START Exercise data

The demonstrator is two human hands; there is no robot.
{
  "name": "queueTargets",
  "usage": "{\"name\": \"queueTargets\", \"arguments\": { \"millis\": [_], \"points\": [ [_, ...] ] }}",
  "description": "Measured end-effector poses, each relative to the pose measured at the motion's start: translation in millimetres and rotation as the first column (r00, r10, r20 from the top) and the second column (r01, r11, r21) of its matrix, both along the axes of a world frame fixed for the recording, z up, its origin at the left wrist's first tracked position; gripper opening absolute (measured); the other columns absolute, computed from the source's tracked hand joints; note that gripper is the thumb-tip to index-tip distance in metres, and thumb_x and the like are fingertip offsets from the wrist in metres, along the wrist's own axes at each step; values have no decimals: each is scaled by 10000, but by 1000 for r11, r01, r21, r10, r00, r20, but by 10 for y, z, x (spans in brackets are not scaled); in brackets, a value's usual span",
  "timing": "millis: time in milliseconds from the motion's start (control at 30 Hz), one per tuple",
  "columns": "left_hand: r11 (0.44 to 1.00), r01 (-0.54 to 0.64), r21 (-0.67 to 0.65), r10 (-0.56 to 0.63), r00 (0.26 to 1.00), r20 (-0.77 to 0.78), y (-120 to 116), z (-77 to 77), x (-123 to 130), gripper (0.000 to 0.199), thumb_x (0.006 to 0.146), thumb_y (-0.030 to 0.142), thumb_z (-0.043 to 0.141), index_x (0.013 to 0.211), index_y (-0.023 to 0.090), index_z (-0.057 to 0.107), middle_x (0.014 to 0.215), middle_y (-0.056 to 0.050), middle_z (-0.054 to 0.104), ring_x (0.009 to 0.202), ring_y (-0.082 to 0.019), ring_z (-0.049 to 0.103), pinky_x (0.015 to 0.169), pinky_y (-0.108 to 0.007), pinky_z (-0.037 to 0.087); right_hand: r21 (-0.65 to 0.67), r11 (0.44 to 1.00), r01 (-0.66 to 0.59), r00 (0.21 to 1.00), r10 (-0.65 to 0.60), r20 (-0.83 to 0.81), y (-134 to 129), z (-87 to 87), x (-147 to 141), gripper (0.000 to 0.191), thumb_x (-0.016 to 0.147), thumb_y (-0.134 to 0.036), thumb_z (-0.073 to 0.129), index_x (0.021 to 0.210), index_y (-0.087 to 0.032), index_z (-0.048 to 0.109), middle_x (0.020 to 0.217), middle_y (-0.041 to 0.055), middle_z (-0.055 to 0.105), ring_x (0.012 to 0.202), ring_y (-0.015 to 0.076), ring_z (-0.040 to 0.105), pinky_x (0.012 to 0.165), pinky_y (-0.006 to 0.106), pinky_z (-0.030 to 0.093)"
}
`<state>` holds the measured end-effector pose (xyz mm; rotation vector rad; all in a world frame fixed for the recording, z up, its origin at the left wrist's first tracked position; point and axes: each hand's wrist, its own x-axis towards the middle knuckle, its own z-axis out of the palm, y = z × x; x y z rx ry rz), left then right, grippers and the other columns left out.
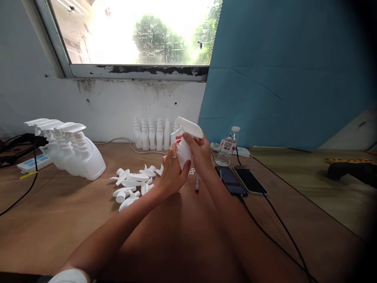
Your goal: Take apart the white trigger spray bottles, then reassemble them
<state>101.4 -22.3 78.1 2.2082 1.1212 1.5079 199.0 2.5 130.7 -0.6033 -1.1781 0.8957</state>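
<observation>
A white spray bottle [184, 153] is held up over the table, tilted, with its trigger head [191, 127] on top. My left hand [173, 169] is closed around the bottle's body. Up at the neck, just under the trigger head, my right hand [202, 151] grips with thumb and fingers. Loose white trigger heads [134, 181] lie in a pile left of my hands. Several white bottles without heads [152, 133] stand by the wall behind. Below my hands lie a small metal-tipped tool [197, 184] and small white rings [192, 171].
At left stands a row of white bottles with trigger heads [79, 153], beside a power strip [35, 163] and black cables. To the right are a clear water bottle [227, 147] and two phones [231, 181] [250, 180] with cords running toward me. The table's right edge borders the floor.
</observation>
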Motion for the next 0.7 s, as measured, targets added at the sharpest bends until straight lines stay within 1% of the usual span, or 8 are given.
{"name": "queueTargets", "arguments": {
  "millis": [100,200,300,367,433,533,600,700],
  "points": [
    [987,146,-72,-135,981,140,101,-17,-56,735,858,242,573,1437,230,120,1414,-156,423,1287,-278,449,1036,-438,379,-17,1000,14,1000,-14,15,39,-112,-82,366,699,-407,753,950,-184,607,788,4,669,665,125,619,612,245,515],
    [943,274,-191,-241,954,179,226,-1,-178,776,791,257,664,1409,210,197,1283,-142,541,1100,-273,586,908,-404,485,-9,999,39,996,-38,80,63,-217,-104,357,658,-386,783,892,-167,625,795,13,676,714,142,632,641,247,516],
    [882,323,-343,-293,946,137,343,81,-350,841,722,324,743,1404,190,270,1197,-148,579,970,-278,618,816,-421,520,-27,998,50,996,-48,71,93,-300,-99,344,684,-413,759,862,-149,628,784,31,690,702,154,639,648,265,516],
    [858,335,-389,-303,942,144,395,183,-482,870,705,369,760,1415,190,289,1241,-166,540,997,-278,599,804,-413,528,-39,998,39,998,-38,47,113,-333,-99,346,694,-417,752,881,-152,632,788,33,696,691,156,643,646,270,513],
    [879,342,-334,-284,935,211,411,309,-608,827,734,401,735,1418,214,309,1314,-166,480,1074,-272,562,832,-388,525,-48,999,-4,999,6,32,121,-349,-110,344,697,-404,757,913,-165,634,783,23,696,660,145,635,619,263,507],
    [924,357,-138,-299,898,323,367,481,-746,668,820,407,655,1404,289,351,1345,-116,473,1092,-219,547,870,-334,507,-60,992,-115,992,118,48,104,-363,-147,328,728,-405,738,940,-177,633,740,13,682,612,131,603,555,249,487],
    [931,358,-68,-320,893,317,316,549,-789,510,864,392,610,1340,291,457,1252,-85,557,985,-170,579,832,-286,506,-55,983,-173,981,177,79,76,-380,-174,313,753,-416,716,943,-182,630,732,10,669,602,127,586,539,249,481],
    [937,342,-77,-309,911,274,257,578,-792,301,895,384,570,1134,212,631,959,-48,657,717,-105,575,674,-226,488,-18,975,-220,966,220,134,33,-417,-197,288,802,-446,653,940,-195,627,789,18,666,633,135,594,566,263,495]
  ]
}}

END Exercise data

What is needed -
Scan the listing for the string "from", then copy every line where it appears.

Answer to this task -
  "description": "Measured end-effector poses, each relative to the pose measured at the motion's start: translation in millimetres and rotation as the first column (r00, r10, r20 from the top) and the second column (r01, r11, r21) of its matrix, both along the axes of a world frame fixed for the recording, z up, its origin at the left wrist's first tracked position; gripper opening absolute (measured); the other columns absolute, computed from the source's tracked hand joints; note that gripper is the thumb-tip to index-tip distance in metres, and thumb_x and the like are fingertip offsets from the wrist in metres, along the wrist's own axes at each step; values have no decimals: each is scaled by 10000, but by 1000 for r11, r01, r21, r10, r00, r20, but by 10 for y, z, x (spans in brackets are not scaled); in brackets, a value's usual span",
  "timing": "millis: time in milliseconds from the motion's start (control at 30 Hz), one per tuple",

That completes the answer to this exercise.